Предстоящий отъезд взбодрил Пэнкока. Он усердно занимался, ходил по городу, по музеям, выставкам, театрам.

— В Улаке будут много спрашивать, — объяснял он Косыгину, — где был, что видел. Надо все рассказать. Что такое завод, фабрика, театр, опера, балет…

— Ты же оперу не любишь, — напомнил однажды Косыгин, когда Пэнкок собрался на «Евгения Онегина».

— Не то что не люблю, — задумчиво ответил Пэнкок, пытаясь с помощью расчески пригладить жесткий и упрямо торчащий куда-то вбок вихор, — а нет у меня от оперы волнения. Только много мыслей о том, что все это важное и серьезное можно было сказать по-другому. Мне кажется, опера пришла в наше время от помещиков.

— От кого? — удивленно переспросил Косыгин.

— От помещиков, — повторил Пэнкок. — Я читал, что помещики любили оперы… Но в Улаке спросят — видел я оперу? И надо рассказать, что это такое. Я вот жалею, что настоящего балета Атык не видел. Ему бы очень понравилось.

На свою скудную в общем-то стипендию Пэнкок покупал цветные карандаши, альбомы для рисования, какие-то особые тетради.

— Да все это там уже наверняка есть, — пытался остановить его Косыгин.

— А вдруг — нет?

Пэнкок покупал книги, альбомы с изображением городских улиц, площадей, примечательных зданий.

— Когда буду рассказывать, дам им посмотреть. Скажу Гэмо — вот эти Ростральные колонны вроде твоей корабельной мачты. Пусть полюбуется. Может быть, построит себе такую колонну.

Ближе к весне, когда солнце поднялось над туманным городским горизонтом, Пэнкок зачастил на берег Финского залива.

— Надеть бы снегоступы, ружье за плечо и — вон туда, — он указал в сторону Кронштадта. — Не может быть, чтобы не было там никакой живности.

Профессор Богораз получил первую корректуру букваря «Челгыкалекал» и позвал Пэнкока посмотреть. Листы с напечатанными словами, с картинками он разложил на своем письменном столе.

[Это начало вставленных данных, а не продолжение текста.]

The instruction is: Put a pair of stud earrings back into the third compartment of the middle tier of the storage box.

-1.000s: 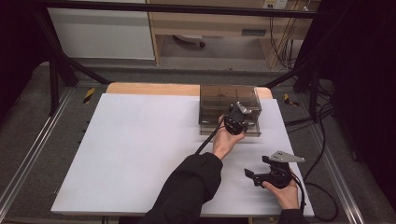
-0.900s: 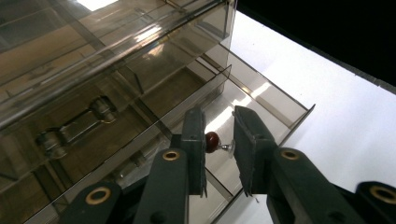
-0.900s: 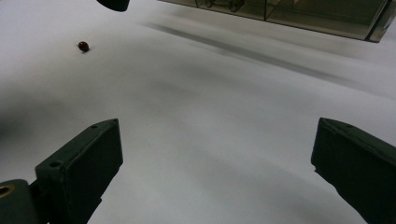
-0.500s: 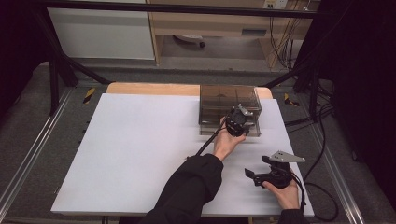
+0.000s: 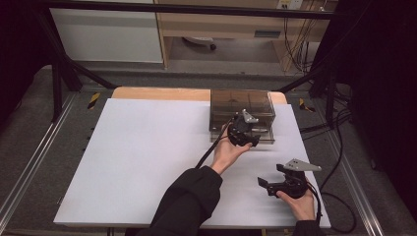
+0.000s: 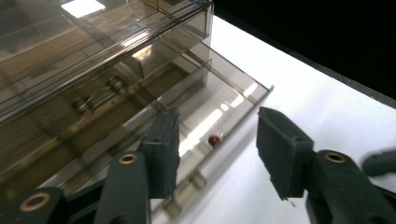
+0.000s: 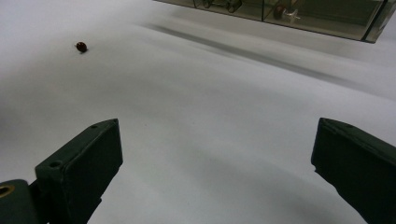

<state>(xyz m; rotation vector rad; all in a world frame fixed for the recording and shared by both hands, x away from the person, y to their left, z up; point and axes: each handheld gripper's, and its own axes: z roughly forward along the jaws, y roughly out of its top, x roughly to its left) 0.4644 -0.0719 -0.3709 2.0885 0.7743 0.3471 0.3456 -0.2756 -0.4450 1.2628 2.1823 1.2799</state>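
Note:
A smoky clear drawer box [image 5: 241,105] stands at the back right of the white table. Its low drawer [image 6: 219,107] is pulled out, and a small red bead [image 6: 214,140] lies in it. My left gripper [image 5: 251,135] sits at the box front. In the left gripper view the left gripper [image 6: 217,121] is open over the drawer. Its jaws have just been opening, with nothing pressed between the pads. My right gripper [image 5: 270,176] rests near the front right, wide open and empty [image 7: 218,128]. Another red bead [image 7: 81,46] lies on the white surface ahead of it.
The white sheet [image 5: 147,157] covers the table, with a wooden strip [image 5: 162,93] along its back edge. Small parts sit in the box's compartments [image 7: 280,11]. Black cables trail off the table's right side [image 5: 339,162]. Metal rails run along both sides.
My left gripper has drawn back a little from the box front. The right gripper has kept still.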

— Ну, вот… полюбуйтесь… Неплохо, а?

Пэнкок, волнуясь, подошел к букварю и стал внимательно всматриваться в напечатанный текст. Сердце его ликовало! Еще бы! Теперь у его народа есть письменность, есть настоящая печатная книга! Чувство благодарности к стоящему перед ним старичку с аккуратной бородкой, ко всем ученым людям, которые заботятся о маленьком северном народе, охватывало его. Он хотел сказать профессору о многом, но почему-то не мог вымолвить ни слова. Богораз понял его, подошел ближе и дружески похлопал по плечу.

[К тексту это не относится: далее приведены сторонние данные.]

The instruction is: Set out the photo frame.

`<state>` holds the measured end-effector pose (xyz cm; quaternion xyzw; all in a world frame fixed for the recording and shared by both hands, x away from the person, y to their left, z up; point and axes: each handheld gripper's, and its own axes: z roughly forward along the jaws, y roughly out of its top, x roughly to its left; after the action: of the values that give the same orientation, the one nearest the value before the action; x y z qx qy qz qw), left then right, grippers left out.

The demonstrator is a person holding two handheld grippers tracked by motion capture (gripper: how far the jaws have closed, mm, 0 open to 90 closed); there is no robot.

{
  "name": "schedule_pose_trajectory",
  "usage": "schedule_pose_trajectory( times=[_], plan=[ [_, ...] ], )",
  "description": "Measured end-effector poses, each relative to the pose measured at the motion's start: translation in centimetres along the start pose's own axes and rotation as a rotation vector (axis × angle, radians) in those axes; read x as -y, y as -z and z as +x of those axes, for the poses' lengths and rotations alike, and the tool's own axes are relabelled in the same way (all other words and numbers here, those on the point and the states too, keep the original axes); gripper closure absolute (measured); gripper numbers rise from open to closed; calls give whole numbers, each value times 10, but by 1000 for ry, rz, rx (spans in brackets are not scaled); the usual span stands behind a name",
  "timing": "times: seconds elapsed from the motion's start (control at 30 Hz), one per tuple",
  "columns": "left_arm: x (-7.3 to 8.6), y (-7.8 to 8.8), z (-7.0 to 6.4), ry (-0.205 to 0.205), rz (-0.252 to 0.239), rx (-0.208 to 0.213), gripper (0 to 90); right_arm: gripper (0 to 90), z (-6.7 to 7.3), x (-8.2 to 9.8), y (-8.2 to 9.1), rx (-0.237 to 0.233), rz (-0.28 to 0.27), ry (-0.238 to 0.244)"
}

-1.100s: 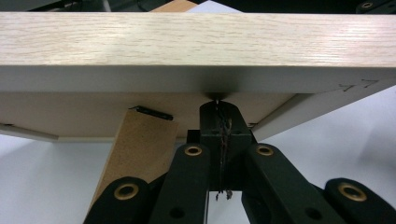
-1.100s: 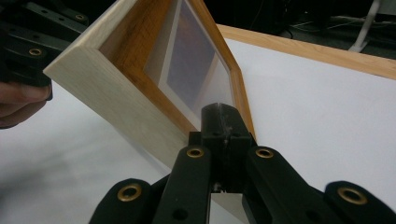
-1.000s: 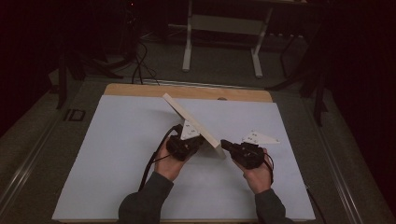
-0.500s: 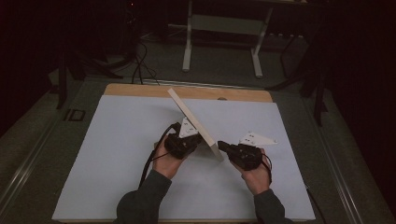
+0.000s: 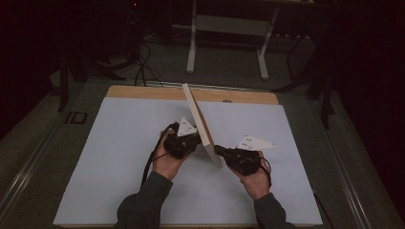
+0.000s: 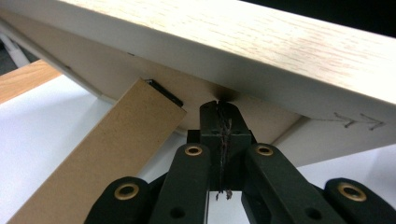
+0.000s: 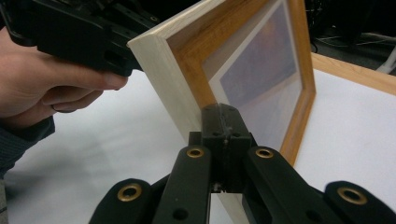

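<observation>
A white sheet covers the tabletop (image 5: 119, 143), its wooden edge bare at twelve o'clock. Beyond lies dim grey floor (image 5: 229, 71), a white-legged stand (image 5: 227, 33) at twelve, black cables (image 5: 143, 62) at eleven.

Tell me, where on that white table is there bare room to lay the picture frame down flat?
The white table is bare left of the left claw, out to its left edge, and along the far strip by the wooden border. It is crowded mid-table, where both claws meet the tilted picture frame, the right claw at its near corner.
</observation>
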<state>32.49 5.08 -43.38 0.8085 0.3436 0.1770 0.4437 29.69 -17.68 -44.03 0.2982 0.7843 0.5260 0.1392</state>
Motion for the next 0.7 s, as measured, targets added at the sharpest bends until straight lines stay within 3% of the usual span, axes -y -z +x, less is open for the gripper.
schedule_pose_trajectory(
  times=[0.4,0.7],
  plan=[
    [5,1,13,36,-29,40,900,900,7,-1,-8,-27,3,8],
    [10,13,14,20,-53,65,900,900,12,-1,-15,-39,12,12]
  ],
)
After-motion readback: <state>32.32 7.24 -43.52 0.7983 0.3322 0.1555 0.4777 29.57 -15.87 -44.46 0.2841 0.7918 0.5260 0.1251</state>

— Обычно письменность того или иного народа создается веками, — сказал он, — а мы разработали ее буквально за пять лет. Это большое историческое достижение нашей новой общественной системы — советского строя. Не только у чукчей, но и у всех других народностей Севера будет своя письменность.

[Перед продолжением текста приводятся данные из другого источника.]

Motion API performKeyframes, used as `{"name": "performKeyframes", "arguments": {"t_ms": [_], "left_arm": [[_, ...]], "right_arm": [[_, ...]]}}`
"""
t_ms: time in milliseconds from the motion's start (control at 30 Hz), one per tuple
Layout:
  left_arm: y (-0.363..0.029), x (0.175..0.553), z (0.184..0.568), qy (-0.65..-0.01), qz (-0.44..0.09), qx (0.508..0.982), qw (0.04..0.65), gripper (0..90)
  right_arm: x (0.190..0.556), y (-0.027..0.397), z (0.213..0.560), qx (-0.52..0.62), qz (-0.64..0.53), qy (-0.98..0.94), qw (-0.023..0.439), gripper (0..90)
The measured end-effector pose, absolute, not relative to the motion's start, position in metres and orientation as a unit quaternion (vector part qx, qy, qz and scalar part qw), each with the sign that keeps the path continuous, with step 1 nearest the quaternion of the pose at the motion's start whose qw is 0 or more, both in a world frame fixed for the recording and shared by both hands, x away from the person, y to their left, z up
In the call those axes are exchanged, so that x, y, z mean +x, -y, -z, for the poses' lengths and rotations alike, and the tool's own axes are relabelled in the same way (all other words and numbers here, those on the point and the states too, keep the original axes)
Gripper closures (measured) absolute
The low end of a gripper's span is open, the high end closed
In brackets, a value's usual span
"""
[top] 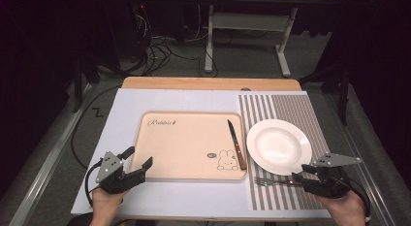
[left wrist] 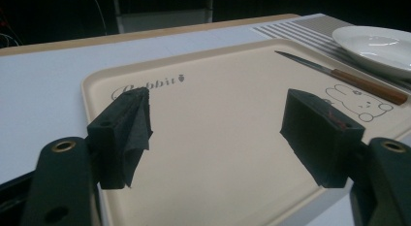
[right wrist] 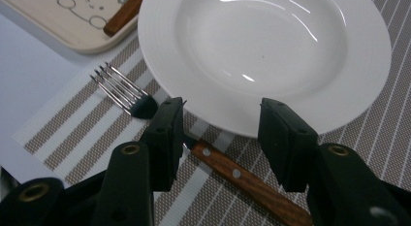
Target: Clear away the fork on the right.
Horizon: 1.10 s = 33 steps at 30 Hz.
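Right gripper [right wrist: 220, 138]: jaws apart, straddling the fork [right wrist: 213, 155] handle on the striped mat [right wrist: 72, 134] — pads not yet pressing; white plate [right wrist: 264, 56] just beyond. Left gripper [left wrist: 218, 134]: released, nothing between its 2 jaws — over the tray [left wrist: 218, 153] edge; knife [left wrist: 341, 76] far right.

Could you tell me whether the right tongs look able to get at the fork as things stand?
Probably yes. The right tongs already straddle the wooden handle of the fork on the striped placemat, jaws apart and not yet pressing it. The white plate lies close beside, but nothing covers the handle.
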<state>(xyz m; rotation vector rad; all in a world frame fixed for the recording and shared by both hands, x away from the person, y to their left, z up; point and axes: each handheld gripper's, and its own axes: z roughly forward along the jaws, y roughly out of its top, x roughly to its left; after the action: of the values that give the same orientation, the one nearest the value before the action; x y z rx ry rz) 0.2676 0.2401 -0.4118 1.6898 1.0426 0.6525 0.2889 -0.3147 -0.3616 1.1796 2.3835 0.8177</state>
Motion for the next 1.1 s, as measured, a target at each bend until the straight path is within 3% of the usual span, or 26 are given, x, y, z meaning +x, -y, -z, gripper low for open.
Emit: {"name": "performKeyframes", "arguments": {"t_ms": [800,1100], "left_arm": [[-0.233,0.269,0.414,-0.412,-0.263,0.722,0.49,24.4],[-0.23,0.267,0.414,-0.412,-0.264,0.723,0.488,23.7]], "right_arm": [[0.302,0.315,0.391,0.412,-0.194,-0.88,0.132,57.4],[0.313,0.3,0.395,0.384,-0.154,-0.902,0.125,54.7]]}}
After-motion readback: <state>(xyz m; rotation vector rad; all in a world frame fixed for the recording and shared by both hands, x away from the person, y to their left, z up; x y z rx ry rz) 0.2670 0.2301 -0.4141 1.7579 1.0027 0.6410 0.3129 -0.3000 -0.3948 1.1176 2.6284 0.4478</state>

Пэнкок осторожно взял в руки одну из страниц.

— Ноткэн мургин нутэнут![30]— громко прочитал он под изображением карты Страны Советов. — Мургин нутэ нут нымэйынкин[31].— Пэнкок заметно волновался, голос его дрожал. — Какомэй! — сказал он, бережно кладя листок на стол. — Впервые произношу вслух напечатанные слова. Не написанные чернилами или карандашом, не начертанные мелом на доске, а напечатанные!

Женщина принесла бутылку и разноцветные бокалы на тонких ножках. Профессор разлил вино и поднял бокал.

— Пусть это будет наш маленький праздник, — сказал Богораз. Он тоже был взволнован.

— Вы представляете — что это такое? Ведь с букваря культура чукотского народа поведет свое новое летосчисление. Отсюда начнутся чукотские газеты и журналы, а быть может, и художественная литература — рассказы, повести, романы, стихотворения, поэмы! Как ты думаешь, Пэнкок?

— Я думаю — так и будет, — серьезно ответил Пэнкок.

За чаем Богораз пустился в воспоминания.

— Я, бывало, говорил своему учителю Айнанвату: будет такое время, когда чукотский язык запечатлеют на бумаге. А старик смеялся, не верил. Отвечал: наш язык вольный, он не захочет, чтобы его закрепляли на бумаге, а мы все-таки закрепили. И думаю — навсегда. Ну, а как вы думаете, товарищ Пэнкок? Ведь вам начинать обучение по этому букварю. Смею надеяться, это произойдет в наступающем учебном году.

— Конечно! — И Пэнкок представил, как он входит в класс, как показывает детям первую книгу на их родном языке. Жаль только, что в основе письменности лежит не русская, как хотелось бы, а латинская графика.

38

Прошла еще одна зима, трудная, полная вьюг, снегопадов и ураганных ветров. Было голодно: море сковало плотным льдом, и в поисках разводьев охотникам приходилось уходить далеко от селения. Они отправлялись на самой заре, чтобы в недолгие светлые часы увидеть зверя.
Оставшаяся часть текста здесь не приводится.